Items from a dataset:

*** Block opens ***

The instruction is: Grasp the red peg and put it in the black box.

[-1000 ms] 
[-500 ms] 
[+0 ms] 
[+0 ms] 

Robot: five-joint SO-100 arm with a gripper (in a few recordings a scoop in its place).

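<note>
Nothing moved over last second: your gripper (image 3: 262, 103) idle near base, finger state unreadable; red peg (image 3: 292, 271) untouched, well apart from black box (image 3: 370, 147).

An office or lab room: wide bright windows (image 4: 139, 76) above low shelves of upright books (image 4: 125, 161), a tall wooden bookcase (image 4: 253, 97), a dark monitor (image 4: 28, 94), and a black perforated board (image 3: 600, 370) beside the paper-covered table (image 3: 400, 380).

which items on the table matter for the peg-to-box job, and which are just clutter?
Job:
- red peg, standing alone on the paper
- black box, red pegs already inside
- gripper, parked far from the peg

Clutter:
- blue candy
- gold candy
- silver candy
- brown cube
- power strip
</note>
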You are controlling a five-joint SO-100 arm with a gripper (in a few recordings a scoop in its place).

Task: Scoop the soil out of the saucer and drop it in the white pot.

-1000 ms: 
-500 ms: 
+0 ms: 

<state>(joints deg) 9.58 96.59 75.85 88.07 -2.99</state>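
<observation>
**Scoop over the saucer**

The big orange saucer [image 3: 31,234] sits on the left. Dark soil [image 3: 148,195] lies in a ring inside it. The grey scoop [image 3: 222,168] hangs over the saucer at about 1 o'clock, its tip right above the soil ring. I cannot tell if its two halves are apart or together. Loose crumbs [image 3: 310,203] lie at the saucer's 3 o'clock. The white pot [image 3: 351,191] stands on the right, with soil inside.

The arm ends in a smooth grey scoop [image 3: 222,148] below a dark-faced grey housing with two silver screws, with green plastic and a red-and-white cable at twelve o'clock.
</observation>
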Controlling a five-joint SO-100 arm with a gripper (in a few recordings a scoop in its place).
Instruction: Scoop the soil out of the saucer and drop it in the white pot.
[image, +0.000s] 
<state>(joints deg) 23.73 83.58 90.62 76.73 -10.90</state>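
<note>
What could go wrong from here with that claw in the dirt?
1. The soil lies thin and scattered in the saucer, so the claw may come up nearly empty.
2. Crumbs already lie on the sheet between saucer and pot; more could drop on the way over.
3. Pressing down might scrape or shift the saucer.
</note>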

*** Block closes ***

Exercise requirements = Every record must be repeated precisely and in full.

Solution for this task =
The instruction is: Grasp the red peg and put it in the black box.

[-1000 ms] 
[-500 ms] 
[+0 ms] 
[+0 ms] 

Robot: five-joint SO-100 arm with a gripper (in a few recordings a scoop in its place).

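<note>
Nothing moved over last second: your gripper (image 3: 262, 103) idle near base, finger state unreadable; red peg (image 3: 292, 271) untouched, well apart from black box (image 3: 370, 147).

An office or lab room: wide bright windows (image 4: 139, 76) above low shelves of upright books (image 4: 125, 161), a tall wooden bookcase (image 4: 253, 97), a dark monitor (image 4: 28, 94), and a black perforated board (image 3: 600, 370) beside the paper-covered table (image 3: 400, 380).

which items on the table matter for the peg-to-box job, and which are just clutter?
Job:
- red peg, standing alone on the paper
- black box, red pegs already inside
- gripper, parked far from the peg

Clutter:
- blue candy
- gold candy
- silver candy
- brown cube
- power strip
</note>
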You are controlling a five-joint SO-100 arm with a gripper (in a few recordings a scoop in its place).

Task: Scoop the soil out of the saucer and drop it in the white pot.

-1000 ms: 
-500 ms: 
+0 ms: 

<state>(joints deg) 9.58 96.59 75.85 88.07 -2.99</state>
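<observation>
**Scoop over the saucer**

The big orange saucer [image 3: 31,234] sits on the left. Dark soil [image 3: 148,195] lies in a ring inside it. The grey scoop [image 3: 222,168] hangs over the saucer at about 1 o'clock, its tip right above the soil ring. I cannot tell if its two halves are apart or together. Loose crumbs [image 3: 310,203] lie at the saucer's 3 o'clock. The white pot [image 3: 351,191] stands on the right, with soil inside.

The arm ends in a smooth grey scoop [image 3: 222,148] below a dark-faced grey housing with two silver screws, with green plastic and a red-and-white cable at twelve o'clock.
</observation>
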Controlling a five-joint SO-100 arm with a gripper (in a few recordings a scoop in its place).
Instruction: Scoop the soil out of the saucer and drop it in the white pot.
[image, +0.000s] 
<state>(joints deg) 23.73 83.58 90.62 76.73 -10.90</state>
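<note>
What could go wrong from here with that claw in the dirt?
1. The soil lies thin and scattered in the saucer, so the claw may come up nearly empty.
2. Crumbs already lie on the sheet between saucer and pot; more could drop on the way over.
3. Pressing down might scrape or shift the saucer.
</note>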

No further output is needed for this exercise.